Saved data entries:

☆ ☆ ☆ ☆ ☆

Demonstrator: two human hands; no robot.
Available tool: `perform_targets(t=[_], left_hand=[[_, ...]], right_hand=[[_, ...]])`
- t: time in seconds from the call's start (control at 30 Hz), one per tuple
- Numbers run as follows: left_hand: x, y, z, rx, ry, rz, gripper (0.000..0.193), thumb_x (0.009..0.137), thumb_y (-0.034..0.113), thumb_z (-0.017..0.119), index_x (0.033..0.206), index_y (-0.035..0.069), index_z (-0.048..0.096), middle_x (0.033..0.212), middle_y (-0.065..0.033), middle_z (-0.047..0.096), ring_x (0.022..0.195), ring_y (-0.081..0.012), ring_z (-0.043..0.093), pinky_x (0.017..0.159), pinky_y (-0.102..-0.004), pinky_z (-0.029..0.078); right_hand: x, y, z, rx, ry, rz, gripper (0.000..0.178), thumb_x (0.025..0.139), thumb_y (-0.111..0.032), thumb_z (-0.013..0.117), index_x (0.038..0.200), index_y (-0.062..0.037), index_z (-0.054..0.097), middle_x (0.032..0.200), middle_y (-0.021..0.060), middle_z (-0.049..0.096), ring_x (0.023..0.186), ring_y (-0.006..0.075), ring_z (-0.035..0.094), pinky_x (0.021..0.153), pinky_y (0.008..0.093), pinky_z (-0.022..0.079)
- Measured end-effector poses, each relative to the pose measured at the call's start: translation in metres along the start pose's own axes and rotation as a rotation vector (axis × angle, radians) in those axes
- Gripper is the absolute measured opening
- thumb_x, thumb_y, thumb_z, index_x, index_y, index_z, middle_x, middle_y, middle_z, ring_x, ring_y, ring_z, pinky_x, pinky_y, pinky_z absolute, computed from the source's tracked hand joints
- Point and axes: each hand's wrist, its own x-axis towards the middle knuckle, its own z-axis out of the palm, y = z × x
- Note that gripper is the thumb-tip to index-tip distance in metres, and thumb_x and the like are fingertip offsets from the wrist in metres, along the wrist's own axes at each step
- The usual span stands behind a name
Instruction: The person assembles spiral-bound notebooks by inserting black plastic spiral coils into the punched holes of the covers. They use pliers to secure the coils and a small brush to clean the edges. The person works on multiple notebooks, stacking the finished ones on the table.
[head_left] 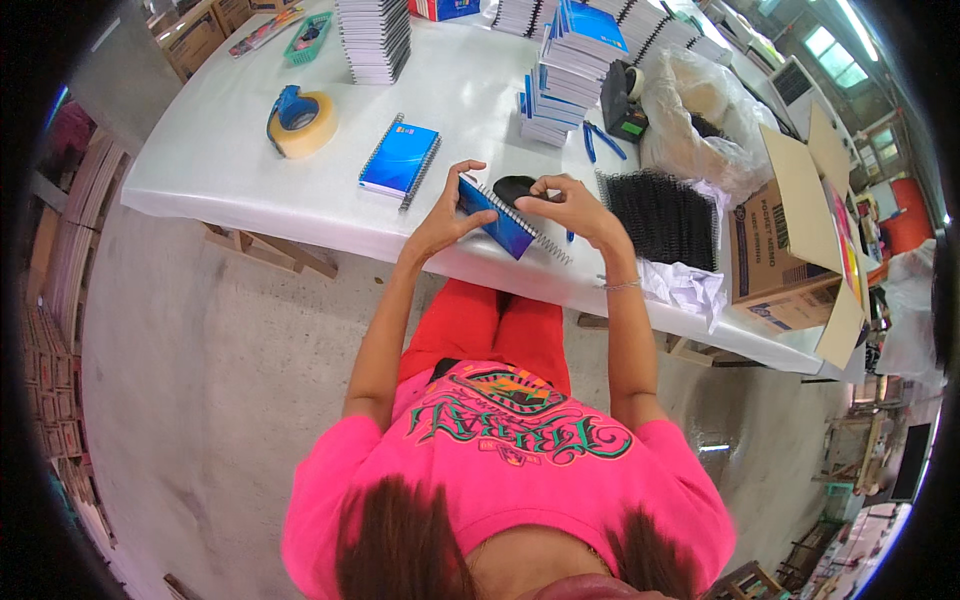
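My left hand (443, 222) grips a small blue-covered notebook (510, 236), tilted above the front edge of the table. A spiral coil (546, 246) runs along the notebook's edge, its free end sticking out past the lower right corner. My right hand (584, 210) is closed in a pinch just right of the coil; whatever sits between its fingertips is too small to make out. Behind the fingers lies a black rounded object (514, 188), partly hidden. To the left, another blue notebook (402, 158) lies on the table with coils along two sides.
Blue-handled pliers (603, 143) lie by a stack of blue notebooks (568, 85) and a black tape dispenser (624, 105). Black coils (662, 218) are heaped at right, beside an open cardboard box (782, 245). Tape rolls (305, 125) and a tall notebook stack (374, 42) stand left.
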Motion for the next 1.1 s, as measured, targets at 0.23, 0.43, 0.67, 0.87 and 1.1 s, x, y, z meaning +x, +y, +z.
perform_targets(t=[0.23, 0.43, 0.67, 0.87, 1.1], left_hand=[[0.004, -0.001, 0.002, -0.063, 0.000, 0.014, 0.083, 0.075, 0.032, 0.084, 0.140, 0.015, 0.035, 0.098, -0.0040, 0.049, 0.088, -0.0143, 0.048, 0.085, -0.0294, 0.041], [0.004, -0.001, 0.000, -0.139, -0.031, -0.041, 0.082, 0.077, 0.031, 0.083, 0.141, 0.015, 0.033, 0.105, -0.0071, 0.051, 0.093, -0.0169, 0.050, 0.087, -0.0304, 0.041], [0.006, -0.005, -0.001, -0.089, -0.044, -0.062, 0.086, 0.076, 0.029, 0.083, 0.143, 0.014, 0.031, 0.113, -0.0093, 0.052, 0.102, -0.0203, 0.052, 0.095, -0.0341, 0.041], [0.004, 0.001, -0.001, -0.108, -0.082, -0.080, 0.088, 0.078, 0.022, 0.082, 0.146, 0.012, 0.027, 0.134, -0.0129, 0.046, 0.123, -0.0236, 0.047, 0.106, -0.0368, 0.037], [0.003, 0.012, -0.001, -0.163, -0.047, -0.025, 0.083, 0.082, 0.026, 0.078, 0.147, 0.014, 0.028, 0.121, -0.0094, 0.049, 0.105, -0.0177, 0.051, 0.096, -0.0312, 0.041]], right_hand=[[0.009, 0.008, 0.000, 0.177, 0.040, -0.012, 0.043, 0.080, -0.046, 0.076, 0.087, -0.0038, 0.069, 0.080, 0.0046, 0.060, 0.087, 0.0127, 0.052, 0.078, 0.0266, 0.043], [-0.001, -0.006, 0.000, 0.294, -0.165, -0.051, 0.038, 0.087, -0.044, 0.070, 0.089, -0.0063, 0.066, 0.083, -0.0019, 0.059, 0.079, 0.0070, 0.053, 0.069, 0.0220, 0.041], [0.017, -0.006, 0.002, 0.387, -0.206, -0.083, 0.029, 0.089, -0.037, 0.069, 0.088, -0.0075, 0.065, 0.084, -0.0018, 0.058, 0.078, 0.0058, 0.052, 0.070, 0.0219, 0.042], [0.022, -0.013, 0.007, 0.233, -0.157, -0.077, 0.032, 0.085, -0.038, 0.073, 0.087, -0.0073, 0.064, 0.082, -0.0028, 0.054, 0.078, 0.0075, 0.050, 0.074, 0.0211, 0.041], [0.042, 0.003, 0.013, -0.191, 0.159, -0.154, 0.047, 0.078, -0.045, 0.078, 0.097, -0.0042, 0.067, 0.116, 0.0177, 0.058, 0.098, 0.0254, 0.056, 0.086, 0.0339, 0.045]])
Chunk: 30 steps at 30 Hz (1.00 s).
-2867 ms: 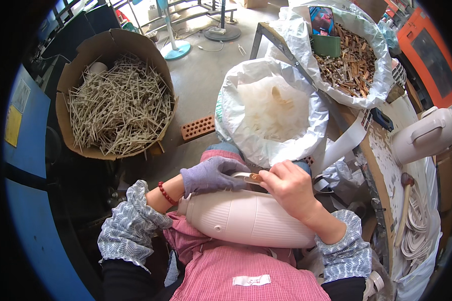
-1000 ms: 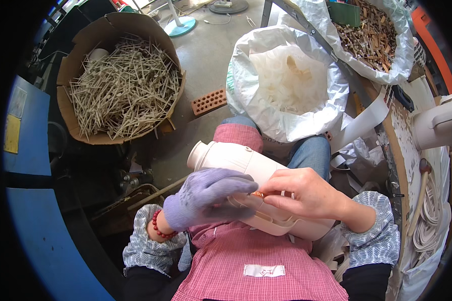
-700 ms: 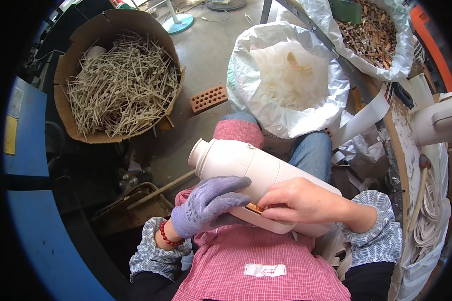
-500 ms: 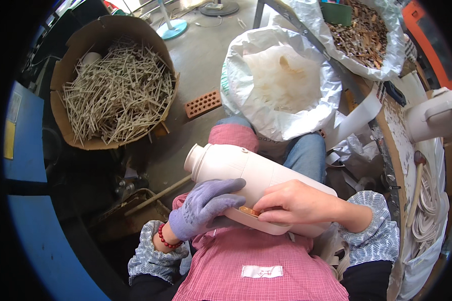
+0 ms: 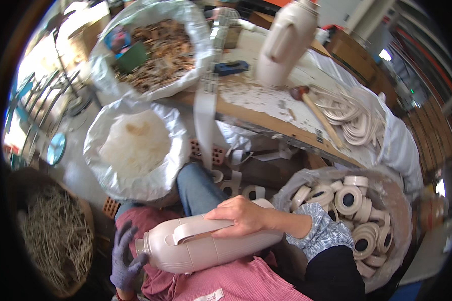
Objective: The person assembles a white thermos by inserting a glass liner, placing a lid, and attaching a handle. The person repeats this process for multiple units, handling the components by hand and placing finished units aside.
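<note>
A pale pink vacuum flask body (image 5: 196, 256) lies across my lap, its handle upward and its neck pointing left. My right hand (image 5: 241, 216), bare, is wrapped round the flask's handle (image 5: 198, 228) at its right part. Beside the neck, my left hand (image 5: 126, 256) in a purple glove has its fingers spread and holds nothing; its thumb is close to the neck, and I cannot tell if they touch.
On the workbench (image 5: 256, 118) stand another pink flask (image 5: 286, 45), a mallet (image 5: 319, 115) and coiled pale strips (image 5: 356, 113). Right of me, a bag (image 5: 404, 226) holds pale ring-shaped parts. Sacks (image 5: 93, 145) and a carton of thin sticks (image 5: 55, 236) are to the left.
My view has swung right toward the bench. The left hand has come off the flask's side to its neck, the right now grips the handle, and the brown piece at its fingers no longer shows.
</note>
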Tool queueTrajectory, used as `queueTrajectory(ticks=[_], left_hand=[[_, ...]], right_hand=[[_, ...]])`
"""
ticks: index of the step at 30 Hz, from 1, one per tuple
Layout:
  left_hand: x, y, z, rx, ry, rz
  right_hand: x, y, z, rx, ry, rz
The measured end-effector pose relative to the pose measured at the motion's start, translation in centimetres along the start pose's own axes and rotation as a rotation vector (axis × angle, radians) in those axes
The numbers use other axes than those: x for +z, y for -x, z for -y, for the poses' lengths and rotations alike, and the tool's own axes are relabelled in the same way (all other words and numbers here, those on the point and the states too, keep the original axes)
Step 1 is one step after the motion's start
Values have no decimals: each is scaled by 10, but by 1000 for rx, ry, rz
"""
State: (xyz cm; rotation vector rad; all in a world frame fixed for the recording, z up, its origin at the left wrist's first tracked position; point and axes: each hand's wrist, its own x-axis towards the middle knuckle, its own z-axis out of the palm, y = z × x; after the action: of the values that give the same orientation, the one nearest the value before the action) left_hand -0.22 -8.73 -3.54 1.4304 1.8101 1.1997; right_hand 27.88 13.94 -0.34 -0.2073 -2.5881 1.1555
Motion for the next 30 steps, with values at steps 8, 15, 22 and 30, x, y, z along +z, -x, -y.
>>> queueTrajectory(ticks=[8,15,22,30], left_hand=[[84,-53,-12,69,75,59],[57,-67,86,-88,308,-152],[43,-52,90,-235,605,-536],[-22,-4,142,-373,1049,-667]], right_hand=[[-23,62,0,374,-20,-220],[-82,350,-114,1617,851,-789],[-103,260,-57,1565,871,-700],[86,64,-22,165,-332,117]])
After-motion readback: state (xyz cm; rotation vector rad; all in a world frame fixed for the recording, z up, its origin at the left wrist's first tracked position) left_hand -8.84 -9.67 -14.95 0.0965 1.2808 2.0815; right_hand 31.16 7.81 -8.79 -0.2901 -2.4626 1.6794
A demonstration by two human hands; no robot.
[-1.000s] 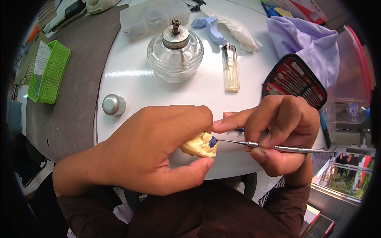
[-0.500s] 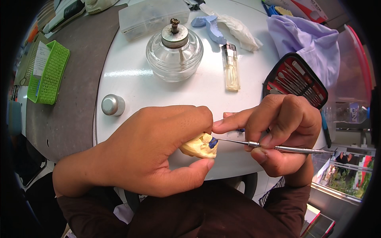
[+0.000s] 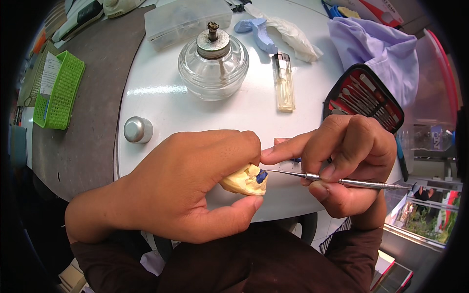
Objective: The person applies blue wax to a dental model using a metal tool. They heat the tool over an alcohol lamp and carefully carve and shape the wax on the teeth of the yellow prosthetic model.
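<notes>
Vs. a second ago: grip and pose near identical, instrument tip still at the blue patch; most tabletop items sit a touch further left in view, and a tan boxy shape (image 3: 72,278) now shows at lower left where it was dark. Left to right: green basket (image 3: 67,100), perforated plastic, paper slip inside; grey-brown mat (image 3: 95,93), flat, matte, curved edge; small metal cap (image 3: 138,130), rounded, dull silver; left hand (image 3: 193,183), thumb below and curled fingers above, pinching the yellow cast (image 3: 238,182); burner (image 3: 213,73) behind, squat ridged clear glass, metal collar, charred wick on top. Cast is chalky-looking, chunky, irregular, held up over the near edge of the glossy white table (image 3: 166,110); blue patch (image 3: 261,176) on its right end looks smooth, waxy. Further back, light-blue piece (image 3: 261,39), curved, matte; lighter (image 3: 284,85), clear plastic, black top. Right hand (image 3: 348,163) pinches the instrument (image 3: 364,183) between thumb and fingers, one finger stretched out to the left hand's knuckle. Instrument: slim polished metal, thin tip, textured grip. Then tool case (image 3: 337,91), black edge, red lining, metal tools in a row; lilac cloth (image 3: 378,53), soft folds.
</notes>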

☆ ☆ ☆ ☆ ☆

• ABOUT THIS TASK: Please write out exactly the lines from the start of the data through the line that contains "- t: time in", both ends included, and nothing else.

• WRITTEN ANSWER:
Demonstrator: two human hands; no robot.
Available tool: `perform_targets(t=[_], left_hand=[[_, ...]], right_hand=[[_, ...]])`
- t: time in seconds from the call's start (control at 30 Hz), one per tuple

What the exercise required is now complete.